While the purists are still in denial, not only does Cold War 2.0 seem to be intensifying, it is well nigh possible that the two principal protagonists may come to a military head. What makes matters particularly volatile is the fact that unlike in the preceding version, in this edition of the Cold War, the two protagonists are technological and economic near peers, even though in the military domain the Americans, perhaps, still steal a march.
It does seem that while China’s reservoir of power is growing, the American reservoir is declining. American strategic influence is no longer decisive. Two metrics undergird the reality: By 2035, while the Chinese economy will account for 24 per cent of global GDP, the American economy will account for a mere 14 per cent; the PLA has grown 44-fold since 1995, to include a sharp digital makeover.
The many signs from China
While there are several reasons to infer that China’s problems may not be over — they may in fact be growing (a slowing economy, the zero Covid policy, killing of the animal spirits in technology and business, the common prosperity programme, the real estate crisis, adverse demographics) — there are other indicators to suggest that Beijing believes it has arrived and is now strong enough to contest American primacy, at least in its near abroad in the Western Pacific. More than anytime in the past, we may be in for a high-order hegemonic contest in Asia that could lead to war.
The Chinese also never fail to point out that if the Americans can have a Western Hemisphere of their own strategic making, why can’t there be an Eastern Hemisphere in the Chinese mould? So “legitimate territories” in the Chinese sphere of influence must be got back.
A certain power elite in China is of the view that the time has come for Beijing to convert its considerable wealth into great powerhood. Hide and bide, after all, cannot be a perpetual state. There is also a chronological logic of sorts to China’s going loud and proud: Mao Zedong gave China the revolution, Deng Xiaoping gave them wealth, and it is axiomatic now for Xi Jinping to restore greatness.

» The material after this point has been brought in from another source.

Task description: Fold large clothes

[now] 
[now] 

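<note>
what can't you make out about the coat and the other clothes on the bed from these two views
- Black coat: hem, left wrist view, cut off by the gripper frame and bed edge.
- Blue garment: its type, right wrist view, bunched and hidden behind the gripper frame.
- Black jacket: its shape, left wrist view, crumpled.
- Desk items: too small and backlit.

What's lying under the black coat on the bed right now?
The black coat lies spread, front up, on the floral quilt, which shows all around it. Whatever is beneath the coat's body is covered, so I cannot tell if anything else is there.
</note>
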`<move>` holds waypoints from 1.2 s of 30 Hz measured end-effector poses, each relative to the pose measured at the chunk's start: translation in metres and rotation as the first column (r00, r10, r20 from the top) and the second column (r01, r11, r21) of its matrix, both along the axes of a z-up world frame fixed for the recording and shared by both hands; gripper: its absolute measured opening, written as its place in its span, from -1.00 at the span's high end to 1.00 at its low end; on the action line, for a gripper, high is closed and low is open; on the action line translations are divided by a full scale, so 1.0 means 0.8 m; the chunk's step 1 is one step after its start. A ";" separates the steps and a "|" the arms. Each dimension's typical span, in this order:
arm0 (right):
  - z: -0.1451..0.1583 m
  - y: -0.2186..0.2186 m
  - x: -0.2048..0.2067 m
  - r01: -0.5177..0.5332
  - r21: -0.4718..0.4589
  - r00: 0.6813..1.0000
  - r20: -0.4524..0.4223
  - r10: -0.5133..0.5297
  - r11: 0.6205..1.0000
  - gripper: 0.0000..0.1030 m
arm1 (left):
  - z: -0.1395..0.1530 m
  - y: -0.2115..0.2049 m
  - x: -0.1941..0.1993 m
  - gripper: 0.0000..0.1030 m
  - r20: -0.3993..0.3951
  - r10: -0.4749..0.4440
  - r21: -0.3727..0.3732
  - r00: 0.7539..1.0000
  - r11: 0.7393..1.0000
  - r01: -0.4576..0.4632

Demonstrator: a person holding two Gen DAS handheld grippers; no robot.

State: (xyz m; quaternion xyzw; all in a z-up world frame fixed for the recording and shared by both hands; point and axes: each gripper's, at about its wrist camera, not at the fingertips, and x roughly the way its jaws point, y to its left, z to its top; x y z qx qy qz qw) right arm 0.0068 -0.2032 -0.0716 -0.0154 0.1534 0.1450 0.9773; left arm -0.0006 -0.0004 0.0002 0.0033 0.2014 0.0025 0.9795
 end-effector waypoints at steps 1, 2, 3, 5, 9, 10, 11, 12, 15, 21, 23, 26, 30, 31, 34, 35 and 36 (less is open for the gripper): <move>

The Chinese also never fail to point out that if the Americans can have a Western Hemisphere of their own strategic making, why can’t there be an Eastern Hemisphere in the Chinese mould? So “legitimate territories” in the Chinese sphere of influence must be got back.
Other nations in the Eastern Hemisphere must acknowledge the reality of the new power hierarchy and offer tributes to the new hegemon. Xi and his cohorts also sense a unique moment in history that must not be lost — hence, the repeated references to the phrase “great changes not seen in a century”, pointing to a time of great opportunity for the Chinese nation in view of unprecedented technological and geopolitical shifts.
The world around
Deep down, the Americans realise, perhaps, that they were laggardly in waking up to the Chinese genie and that it is now a trifle late to put it back into the bottle.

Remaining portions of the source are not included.